Need an automated pre-defined file pickup method

Hi Gurus,

I need to develop a script which picks the files in a pre-defined order.
The files from monday-friday will be named as abc_01_20130923 as monday's file and abc_02_20130924 as tuesday's..so..so forth till friday's which will be named as abc_05_20130927.It repeats over for the subsequent weeks in the same pattern

The requiremt is that if for instance on tuesday abc_02_20130924 file comes along with monday's abc_01_20130923, the monday's file sgould be copied first into a location and after an hour tuesday's file should be copied to that location.The file is the trigger to the script

I have the following logic in mind:

#!/sh/bin

>> Both the files come into the location

echo $filename >> output

sleep 5(Let both the filenames be written into the output file)

>> while read line

do
   extract the 01, 02,03,04,05 part of the filenames as the case might be.
if two files come ; then
 compare the number part of the two files
   if [ 01<02 ] ; then ( basically a file bearing a smaller number should be sent first.It can 02 < 05/03 < 04.Depends on the day two files have come)
   copy 01 file first to /location
  wait for an hour
   then
   copy 02 file next to /location
   else if only file comes
   copy that file to /location
  done < output

Please can anybody help me out here as i am still new to shell scripting. I use a bourne shell.Thanks

Can you change the filenames to better match your problem? If they were YYYYMMDD_05_abc, for FILE in * would spit them out in ascending date order.

1 Like

No.I am afraid that cannot be done. The filename remains fixed. I was thinking it can be much easier to check the file on the code basis "01" , "02" etc rather than on the date basis.

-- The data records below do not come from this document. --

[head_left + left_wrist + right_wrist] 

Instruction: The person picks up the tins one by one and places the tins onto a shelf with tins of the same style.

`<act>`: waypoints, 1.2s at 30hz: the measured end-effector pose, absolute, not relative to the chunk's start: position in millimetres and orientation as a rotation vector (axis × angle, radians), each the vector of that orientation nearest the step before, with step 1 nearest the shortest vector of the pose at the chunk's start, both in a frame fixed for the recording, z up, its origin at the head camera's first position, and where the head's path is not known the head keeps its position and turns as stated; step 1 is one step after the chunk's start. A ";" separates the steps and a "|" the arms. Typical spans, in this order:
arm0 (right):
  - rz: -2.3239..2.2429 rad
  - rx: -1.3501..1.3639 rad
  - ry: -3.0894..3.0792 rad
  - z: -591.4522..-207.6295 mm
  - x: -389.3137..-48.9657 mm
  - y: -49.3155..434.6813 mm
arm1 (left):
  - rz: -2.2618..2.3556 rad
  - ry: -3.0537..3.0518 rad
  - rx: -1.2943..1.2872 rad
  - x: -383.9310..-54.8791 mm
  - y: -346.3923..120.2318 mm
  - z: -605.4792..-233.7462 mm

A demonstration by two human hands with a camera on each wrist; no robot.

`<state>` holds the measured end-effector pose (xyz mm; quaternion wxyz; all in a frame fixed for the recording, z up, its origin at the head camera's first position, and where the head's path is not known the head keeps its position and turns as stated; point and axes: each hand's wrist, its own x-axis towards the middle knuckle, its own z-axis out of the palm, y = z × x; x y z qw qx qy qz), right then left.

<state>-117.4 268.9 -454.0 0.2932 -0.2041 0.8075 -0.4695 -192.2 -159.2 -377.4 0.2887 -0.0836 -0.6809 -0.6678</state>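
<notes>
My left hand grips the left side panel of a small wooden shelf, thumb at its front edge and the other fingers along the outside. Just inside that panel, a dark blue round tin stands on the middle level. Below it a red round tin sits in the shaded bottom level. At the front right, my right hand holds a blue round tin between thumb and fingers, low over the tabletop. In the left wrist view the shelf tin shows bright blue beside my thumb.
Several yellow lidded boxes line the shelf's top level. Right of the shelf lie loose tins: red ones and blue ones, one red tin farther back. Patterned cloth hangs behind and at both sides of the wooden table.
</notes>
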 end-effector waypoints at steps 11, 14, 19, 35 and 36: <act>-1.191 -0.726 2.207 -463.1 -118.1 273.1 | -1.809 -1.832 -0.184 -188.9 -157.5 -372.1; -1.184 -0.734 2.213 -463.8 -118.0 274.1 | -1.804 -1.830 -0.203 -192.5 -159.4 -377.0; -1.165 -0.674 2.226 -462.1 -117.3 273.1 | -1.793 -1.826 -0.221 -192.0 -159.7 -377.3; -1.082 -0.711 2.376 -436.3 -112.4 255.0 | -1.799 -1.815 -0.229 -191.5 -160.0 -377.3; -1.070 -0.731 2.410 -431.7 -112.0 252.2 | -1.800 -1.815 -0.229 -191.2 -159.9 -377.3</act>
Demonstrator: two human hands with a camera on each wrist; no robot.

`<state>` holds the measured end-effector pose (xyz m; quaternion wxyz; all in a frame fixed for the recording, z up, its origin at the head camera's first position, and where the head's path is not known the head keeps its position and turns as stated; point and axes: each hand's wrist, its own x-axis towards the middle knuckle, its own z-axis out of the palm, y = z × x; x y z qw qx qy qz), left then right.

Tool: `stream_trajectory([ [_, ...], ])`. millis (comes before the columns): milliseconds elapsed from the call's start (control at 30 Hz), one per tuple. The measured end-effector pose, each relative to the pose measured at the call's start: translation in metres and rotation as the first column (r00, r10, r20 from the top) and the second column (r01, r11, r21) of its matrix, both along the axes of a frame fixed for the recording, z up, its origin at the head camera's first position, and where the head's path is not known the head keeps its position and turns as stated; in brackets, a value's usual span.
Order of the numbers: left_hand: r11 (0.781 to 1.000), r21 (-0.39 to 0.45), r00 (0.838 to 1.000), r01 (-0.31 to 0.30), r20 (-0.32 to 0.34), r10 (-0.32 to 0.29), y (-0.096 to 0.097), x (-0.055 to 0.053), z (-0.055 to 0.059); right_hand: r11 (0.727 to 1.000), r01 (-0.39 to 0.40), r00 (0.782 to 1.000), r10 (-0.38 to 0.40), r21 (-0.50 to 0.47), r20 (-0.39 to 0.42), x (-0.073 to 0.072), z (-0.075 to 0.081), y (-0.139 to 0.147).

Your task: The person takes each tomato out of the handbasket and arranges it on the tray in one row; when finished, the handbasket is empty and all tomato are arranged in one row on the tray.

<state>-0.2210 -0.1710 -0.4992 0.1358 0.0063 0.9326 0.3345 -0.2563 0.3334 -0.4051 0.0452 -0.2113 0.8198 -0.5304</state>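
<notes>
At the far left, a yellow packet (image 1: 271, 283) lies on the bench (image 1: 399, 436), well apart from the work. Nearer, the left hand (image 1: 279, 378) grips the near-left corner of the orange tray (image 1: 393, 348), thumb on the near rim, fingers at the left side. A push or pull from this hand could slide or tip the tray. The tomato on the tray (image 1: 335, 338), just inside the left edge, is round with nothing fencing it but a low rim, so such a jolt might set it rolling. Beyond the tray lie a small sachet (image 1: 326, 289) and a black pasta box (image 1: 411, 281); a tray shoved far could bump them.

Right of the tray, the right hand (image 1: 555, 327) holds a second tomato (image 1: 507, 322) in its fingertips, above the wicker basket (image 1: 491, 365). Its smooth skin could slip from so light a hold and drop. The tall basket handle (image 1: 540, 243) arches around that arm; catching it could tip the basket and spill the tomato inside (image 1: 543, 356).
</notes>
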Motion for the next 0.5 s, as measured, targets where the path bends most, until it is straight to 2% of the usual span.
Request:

I am not sure.But that is what i was thinking.
Any improvement to the above logic is please greatly appreciated.

---------- Post updated at 01:40 AM ---------- Previous update was at 12:39 AM ----------

Corona is there a way we can just extract the "01"/"02" etc part of the file by reading the output file and use this as a criterion to compare between an older and a newer file in the week please?